* **Exercise details**
Say how many of the lines below hold "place", writing the number and nothing more.

==============================

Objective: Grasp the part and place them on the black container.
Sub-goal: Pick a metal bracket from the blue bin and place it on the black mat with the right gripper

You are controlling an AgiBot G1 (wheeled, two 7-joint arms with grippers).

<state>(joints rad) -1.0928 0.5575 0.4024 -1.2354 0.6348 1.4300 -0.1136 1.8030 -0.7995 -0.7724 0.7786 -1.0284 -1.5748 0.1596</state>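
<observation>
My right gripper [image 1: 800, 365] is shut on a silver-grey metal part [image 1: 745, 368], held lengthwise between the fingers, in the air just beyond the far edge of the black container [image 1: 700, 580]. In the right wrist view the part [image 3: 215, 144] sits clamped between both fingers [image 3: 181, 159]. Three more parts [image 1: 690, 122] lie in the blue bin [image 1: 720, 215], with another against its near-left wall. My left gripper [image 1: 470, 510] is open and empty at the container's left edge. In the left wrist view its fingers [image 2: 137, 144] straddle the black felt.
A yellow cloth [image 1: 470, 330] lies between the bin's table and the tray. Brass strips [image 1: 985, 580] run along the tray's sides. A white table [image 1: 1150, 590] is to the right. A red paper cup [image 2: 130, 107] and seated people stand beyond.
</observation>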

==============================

* **Your response**
2